A Volta de “A Feiticeira”: o Maior Feitiço Será Atualizar o Machismo da Série Original

A sitcom A Feiticeira foi um dos maiores sucessos da televisão entre 1964 e 1972. Como já comentei no ano passado, Samantha Stephens (Elizabeth Montgomery) parecia uma típica dona de casa americana dos anos 1960 — doce, sorridente e dedicada ao lar — exceto por um pequeno detalhe: ela era uma feiticeira. E, com isso, cutucava com bom humor praticamente todos os conceitos machistas do seu tempo.

O encanto de Bewitched estava em sua ironia. Samantha podia literalmente fazer o impossível — mover objetos, resolver problemas e mudar destinos com um simples torcer de nariz —, mas era constantemente repreendida pelo marido mortal, Darrin, que lhe proibia de usar seus poderes. Era essa proibição o “motor” da série: a bruxa poderosa que tentava, em vão, ser submissa. Só que, paradoxalmente, tudo só dava certo quando ela desobedecia.

A graça estava em vê-la driblar o machismo com delicadeza e inteligência, algo que o público da época absorvia sem perceber o quanto aquela “mulher perfeita” também era uma forma de resistência. Hoje, esse mesmo ponto é o grande desafio de qualquer reboot: como recriar uma personagem cuja força era apresentada como erro?

O Desafio do Século 21

Vinte e um anos depois da mal-sucedida tentativa de adaptação cinematográfica com Nicole Kidman e Will Ferrell, Bewitched finalmente caminha para um verdadeiro renascimento. A Sony e a Fox estão desenvolvendo uma nova versão sob o comando de Judalina Neira, roteirista e produtora de The Boys e Daisy Jones & The Six.

Descrita como uma “reimaginação irreverente” e agora com episódios de uma hora, a série promete equilibrar drama e comédia, com um olhar mais contemporâneo sobre o amor, a diferença e o poder feminino. Neira, que vem de um universo de narrativas ousadas e críticas, tem o voto de confiança de que poderá “salvar” Samantha — ou melhor, libertá-la de vez da redoma doméstica onde ela foi colocada por Darrin e pela sociedade dos anos 1960.

Mas não será simples. O “feitiço” de A Feiticeira era justamente o de uma mulher que fingia não ter poder. No século 21, com personagens femininas que já nasceram independentes, Samantha precisará de uma atualização de propósito: não mais a bruxa que se cala para agradar, e sim a mulher que escolhe quando e como usar sua magia — e por quê.

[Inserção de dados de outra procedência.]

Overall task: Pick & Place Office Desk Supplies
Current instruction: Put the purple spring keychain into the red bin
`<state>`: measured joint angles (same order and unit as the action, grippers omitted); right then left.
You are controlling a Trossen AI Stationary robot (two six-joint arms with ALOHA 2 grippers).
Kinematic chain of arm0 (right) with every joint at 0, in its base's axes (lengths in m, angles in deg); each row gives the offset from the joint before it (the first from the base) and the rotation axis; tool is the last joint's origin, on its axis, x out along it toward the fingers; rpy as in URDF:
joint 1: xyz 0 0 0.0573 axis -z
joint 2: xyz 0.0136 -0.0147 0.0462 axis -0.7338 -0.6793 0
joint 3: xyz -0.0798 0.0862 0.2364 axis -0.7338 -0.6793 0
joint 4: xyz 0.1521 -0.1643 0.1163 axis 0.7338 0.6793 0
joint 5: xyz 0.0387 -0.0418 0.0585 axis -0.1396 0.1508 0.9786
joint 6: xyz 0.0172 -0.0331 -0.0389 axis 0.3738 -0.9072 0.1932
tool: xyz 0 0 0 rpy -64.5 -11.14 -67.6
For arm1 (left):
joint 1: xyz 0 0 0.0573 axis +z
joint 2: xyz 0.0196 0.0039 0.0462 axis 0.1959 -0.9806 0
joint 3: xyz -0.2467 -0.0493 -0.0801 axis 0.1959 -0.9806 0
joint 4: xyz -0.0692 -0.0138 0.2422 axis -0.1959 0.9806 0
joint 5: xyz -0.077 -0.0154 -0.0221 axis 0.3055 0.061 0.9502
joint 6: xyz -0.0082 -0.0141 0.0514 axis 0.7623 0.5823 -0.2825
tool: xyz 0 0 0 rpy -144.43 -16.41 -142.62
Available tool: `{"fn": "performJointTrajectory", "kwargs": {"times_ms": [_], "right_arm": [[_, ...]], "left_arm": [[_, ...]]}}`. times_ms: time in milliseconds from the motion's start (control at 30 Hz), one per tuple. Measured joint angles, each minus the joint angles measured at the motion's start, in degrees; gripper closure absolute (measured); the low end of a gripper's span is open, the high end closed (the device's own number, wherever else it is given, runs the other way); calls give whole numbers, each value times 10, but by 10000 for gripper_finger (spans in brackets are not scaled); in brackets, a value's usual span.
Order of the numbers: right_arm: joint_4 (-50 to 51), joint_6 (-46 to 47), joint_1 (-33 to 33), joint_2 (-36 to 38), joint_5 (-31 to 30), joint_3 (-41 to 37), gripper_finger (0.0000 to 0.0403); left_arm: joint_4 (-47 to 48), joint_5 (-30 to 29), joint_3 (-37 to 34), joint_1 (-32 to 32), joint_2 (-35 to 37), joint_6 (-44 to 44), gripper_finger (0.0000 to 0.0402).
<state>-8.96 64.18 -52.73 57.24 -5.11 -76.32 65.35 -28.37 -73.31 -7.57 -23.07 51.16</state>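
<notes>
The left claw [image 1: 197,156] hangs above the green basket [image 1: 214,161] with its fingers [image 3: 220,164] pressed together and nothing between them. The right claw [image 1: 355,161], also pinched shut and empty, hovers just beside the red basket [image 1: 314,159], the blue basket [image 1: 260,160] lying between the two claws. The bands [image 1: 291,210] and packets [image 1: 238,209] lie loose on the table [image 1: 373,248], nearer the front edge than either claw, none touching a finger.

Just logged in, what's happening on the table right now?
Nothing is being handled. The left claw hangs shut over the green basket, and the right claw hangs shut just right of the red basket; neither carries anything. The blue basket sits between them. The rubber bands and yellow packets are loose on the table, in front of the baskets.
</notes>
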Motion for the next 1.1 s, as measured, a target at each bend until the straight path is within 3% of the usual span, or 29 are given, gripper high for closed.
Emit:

Entre Nora Ephron e Judalina Neira

O filme de Nora Ephron, lançado em 2005, tentou justamente resolver esse dilema transformando o “conflito externo” de Samantha em um desafio interno. Nicole Kidman interpretava uma bruxa que queria viver como humana, e o humor vinha de sua tentativa de esconder seu poder. A ideia era boa — mas a execução tropeçou. Faltou química com Will Ferrell e, principalmente, faltou leveza. Kidman, elegante e contida, não alcançou o timing cômico e a irreverência que Montgomery dominava com um simples levantar de sobrancelhas.

Agora, Judalina Neira parece determinada a ir além. O novo Bewitched será mais dramático e emocional, comparado a Bel-Air, o reboot de Um Maluco no Pedaço que transformou a comédia em uma narrativa de autodescoberta e pertencimento. O projeto também inclui uma série animada focada em Tabitha, a filha pré-adolescente de Samantha — o que indica que a nova geração de feiticeiras vem aí.

A Magia Persiste

Cinco décadas depois, Bewitched continua sendo um espelho das mulheres de seu tempo. Nos anos 1960, falava de adaptação; nos 2000, de identidade; e agora, talvez, fale de poder — não o mágico, mas o pessoal.

Elizabeth Montgomery ainda parece insuperável, e talvez esse seja o verdadeiro feitiço que Judalina Neira terá de quebrar. Mas, se alguém pode reinventar Samantha Stephens para o século 21, é uma mulher que já mostrou saber lidar com mundos caóticos, violentos e cheios de segundas intenções — como o de The Boys.

O desafio não é apenas atualizar uma comédia clássica. É transformar uma bruxa que se escondia em uma mulher que não precisa mais pedir permissão para existir.